_TASK BRIEF:_ Retype, word for word, the line holding "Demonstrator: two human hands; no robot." and each line after it down to the end of the data; pictures are not copied.
──────── RECORDS SHOWN
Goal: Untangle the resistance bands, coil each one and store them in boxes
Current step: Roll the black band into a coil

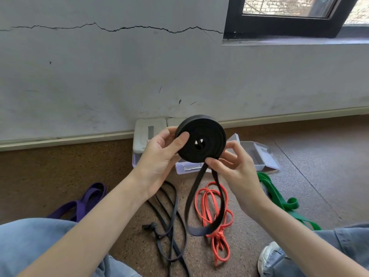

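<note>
1. The black band is the big worry: it's wound into a fat coil held up between both hands, with a long loop of tail hanging below them. Rubber like that wants to spring open, so any slackening could undo the turns.
2. The left hand grips the coil's side, thumb pressed on its face; if that thumb slips, the layers will likely telescope.
3. The right hand pinches the tail just under the coil; fed in twisted, the last wraps would sit crooked.
4. The dangling loop hangs over the orange band and could snag it.
5. The open boxes sit just beyond the hands; an over-wide coil might not fit.
</note>
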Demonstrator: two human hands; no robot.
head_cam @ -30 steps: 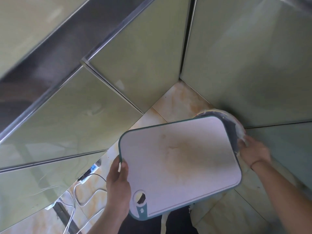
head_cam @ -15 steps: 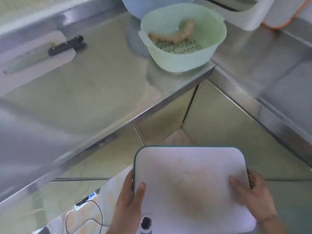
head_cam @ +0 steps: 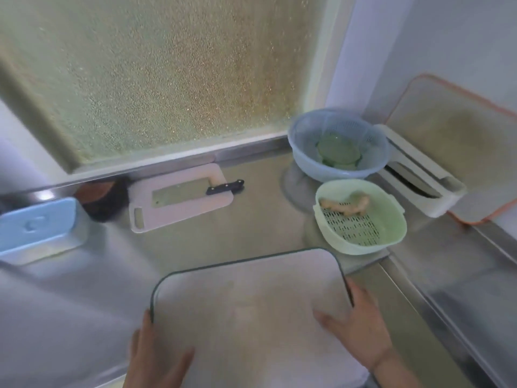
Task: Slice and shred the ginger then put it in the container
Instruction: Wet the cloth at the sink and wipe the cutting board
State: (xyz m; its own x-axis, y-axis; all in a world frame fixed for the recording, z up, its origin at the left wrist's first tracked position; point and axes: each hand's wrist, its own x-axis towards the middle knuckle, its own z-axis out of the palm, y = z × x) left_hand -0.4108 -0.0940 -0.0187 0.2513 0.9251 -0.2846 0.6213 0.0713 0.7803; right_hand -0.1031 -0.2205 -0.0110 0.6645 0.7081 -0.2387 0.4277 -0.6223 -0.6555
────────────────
_RESPONSE AREA:_
Demonstrator: two human hands; no robot.
head_cam @ -30 steps: 
head_cam @ -15 steps: 
head_cam @ +0 steps: 
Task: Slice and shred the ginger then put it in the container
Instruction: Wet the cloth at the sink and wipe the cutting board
State: (xyz m; its own x-axis, y-axis; all in a world frame fixed for the recording, z up, its origin at the left wrist's first tracked position; point and axes: each hand's wrist, its own x-axis towards the middle knuckle, its own z-axis out of the palm, y = z × x) left_hand -0.4108 -0.0940 -0.0187 0.2513 0.9251 -0.2846 0.6213 0.0713 0.7803; right_hand -0.1031 -0.2205 -0.0110 0.6645 0.7081 -0.2387 0.4277 -0.6223 -0.6555

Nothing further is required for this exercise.